“Forse non sarà nemmeno un film bello, non lo so; l’ho immaginato come un film angoloso, fuori delle regole, con la macchina da presa costantemente puntata sulle facce dei protagonisti. Sarà comunque un film sincero.” È sempre utile ricordare come Accattone nasca da una genuina necessità di Pier Paolo Pasolini: il bisogno di raccontare il mondo del sottoproletariato romano utilizzando un linguaggio nuovo e, allo stesso tempo, rinnovabile, che riesca a valicare i limiti morali e formali dello sguardo. Nel proseguire il suo progetto narrativo, le dita di Pasolini si staccano dalla macchina da scrivere mentre lo sguardo si avvicina alla macchina da presa.
Tale azione non coincide con l’insoddisfazione, e men che meno con le velleità di un “intellettuale annoiato”, bensì con una presa di coscienza che esalta — come ricorda Gian Piero Brunetta — la sua “cultura figurativa pulsante di umori e di energia pronta a esplodere in più direzioni.” Accattone, per Pasolini, rappresenta una sfida espressiva: inventare un linguaggio che suggerisca la metafora allo spettatore senza sfociare nel barocchismo e nel simbolismo. Può lo spazio bidimensionale demolire le sovrastrutture mentali che contaminano la durezza di un volto, di un luogo e, allo stesso tempo, raccontare senza filtri la realtà materiale di un’idea?
È a partire da questi presupposti che Pasolini recide i legami col cinema italiano a lui contemporaneo (al punto che persino la Federiz dell’amico Fellini rifiuterà di produrre il film, giudicandolo ingestibile e visivamente sgrammaticato). Il lessico di Accattone è tanto spontaneo quanto visionario, tanto distante dal neorealismo quanto vicino alla “poetica del pedinamento” zavattiniano nel restituire scampoli sporchi e polverosi di realtà. Il divario, tuttavia, risiede nell’intento tutto pasoliniano di tradurre le parole in immagini, l’inseguimento — privo di elaborazioni — della famigerata e “irraggiungibile” metafora per ricongiungere due anime solo all’apparenza incompatibili. L’esperienza cinematografica estremizza l’ossessione letteraria, laddove il racconto dell’impossibile redenzione di Vittorio Cataldi (Franco Citti, doppiato da Paolo Ferrari) si accavalla ad assillanti sogni di morte.

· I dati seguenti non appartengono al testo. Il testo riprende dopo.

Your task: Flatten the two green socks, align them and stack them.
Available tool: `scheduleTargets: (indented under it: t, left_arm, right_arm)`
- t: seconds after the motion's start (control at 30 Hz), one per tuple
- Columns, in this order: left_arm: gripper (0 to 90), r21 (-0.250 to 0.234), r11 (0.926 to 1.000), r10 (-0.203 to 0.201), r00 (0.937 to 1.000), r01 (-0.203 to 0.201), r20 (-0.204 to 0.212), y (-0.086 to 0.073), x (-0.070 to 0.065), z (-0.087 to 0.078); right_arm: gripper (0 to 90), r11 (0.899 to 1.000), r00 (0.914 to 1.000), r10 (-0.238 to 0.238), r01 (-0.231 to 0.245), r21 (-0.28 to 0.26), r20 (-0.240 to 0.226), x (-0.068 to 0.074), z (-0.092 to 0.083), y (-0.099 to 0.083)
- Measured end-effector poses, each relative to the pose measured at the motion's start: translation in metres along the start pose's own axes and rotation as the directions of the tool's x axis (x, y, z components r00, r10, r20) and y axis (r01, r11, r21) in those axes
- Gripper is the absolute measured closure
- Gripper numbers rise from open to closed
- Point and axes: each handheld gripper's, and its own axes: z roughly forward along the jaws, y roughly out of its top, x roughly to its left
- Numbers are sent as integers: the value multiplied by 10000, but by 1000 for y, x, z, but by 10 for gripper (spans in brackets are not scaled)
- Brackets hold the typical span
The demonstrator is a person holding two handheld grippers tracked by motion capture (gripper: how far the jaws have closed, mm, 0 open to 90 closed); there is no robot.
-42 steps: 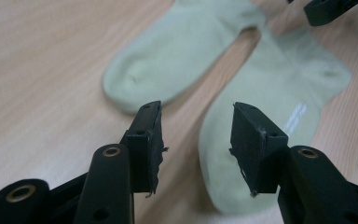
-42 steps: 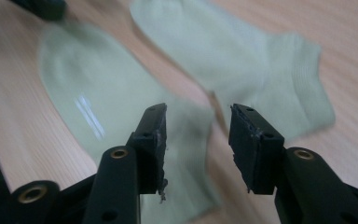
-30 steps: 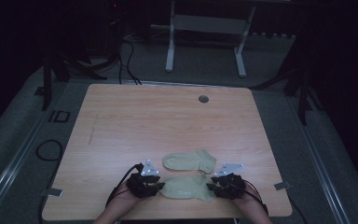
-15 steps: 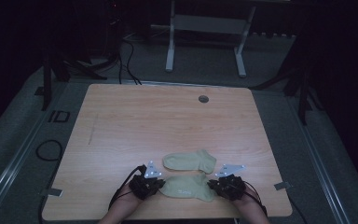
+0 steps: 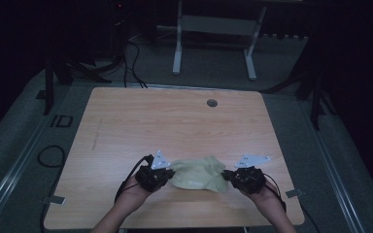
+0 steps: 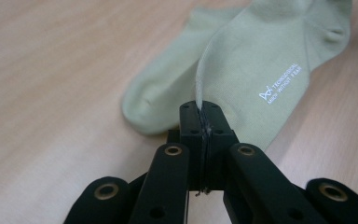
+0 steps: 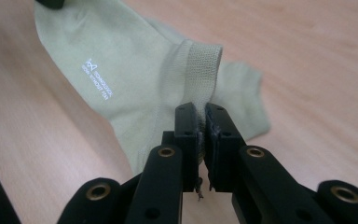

Di fatto, Pasolini tenta di risolvere il dramma passionale dei “ragazzi di vita” attraverso un ossimoro leopardiano esplicito. La violenta emarginazione sociale dei suoi romanzi finisce per spezzare le catene della colpa proprio sullo schermo, attraverso visioni silenziose di resurrezione e momenti di angosciosa realtà scanditi, per contrasto, dalle musiche di Bach. È l’illusione cinematografica ad assolvere il protagonista dall’assenza di orientamento morale ed è sempre il cinema, con le sue crude energie espressive, a ricalcare i contorni della tragedia sociale (e individuale) slegata dal giogo dell’enigmatico.
Ad assecondare queste posizioni intervengono Tonino Delli Colli, che esalta l’impietosa violenza estiva del sole romano con chiaroscuri ancora più intensi, e Nino Baragli, che scandisce il ritmo disordinato delle riprese attraverso raccordi di montaggio insoliti e imprevedibili. Accattone non può e non vuole rispettare le regole della cinematografia “esperta”: ogni difetto formale viene convertito in un’operazione di rilettura che fa dell’essenzialità il linguaggio prediletto. Questo modo di raccontare “dissonante” costituisce l’atto di devozione definitivo nei confronti dell’umanità borgatara del magnaccia e dei personaggi che lo accompagnano nel suo viaggio verso la morte. E se la morte è l’unico atto di liberazione possibile per Vittorio, che insegue la propria fine a cavallo di una motocicletta, Pasolini sfugge maniacalmente alle convenzioni cinematografiche del suo tempo per liberarsi da una più ampia e invadente stretta moralista.
È l’estremo desiderio di interfacciarsi con la vita di chi la subisce senza infliggersi giudizio né sanzione, da chi è libero dalla retorica perché prigioniero di una condizione ineluttabile. Lo sguardo di Pasolini non scandisce la spasmodica ricerca di una dignità sociale (quella tanto agognata dal neorealismo): è fame, è sete, è impulso nervoso che segue il movimento frenetico di corpi coperti da polvere e sangue.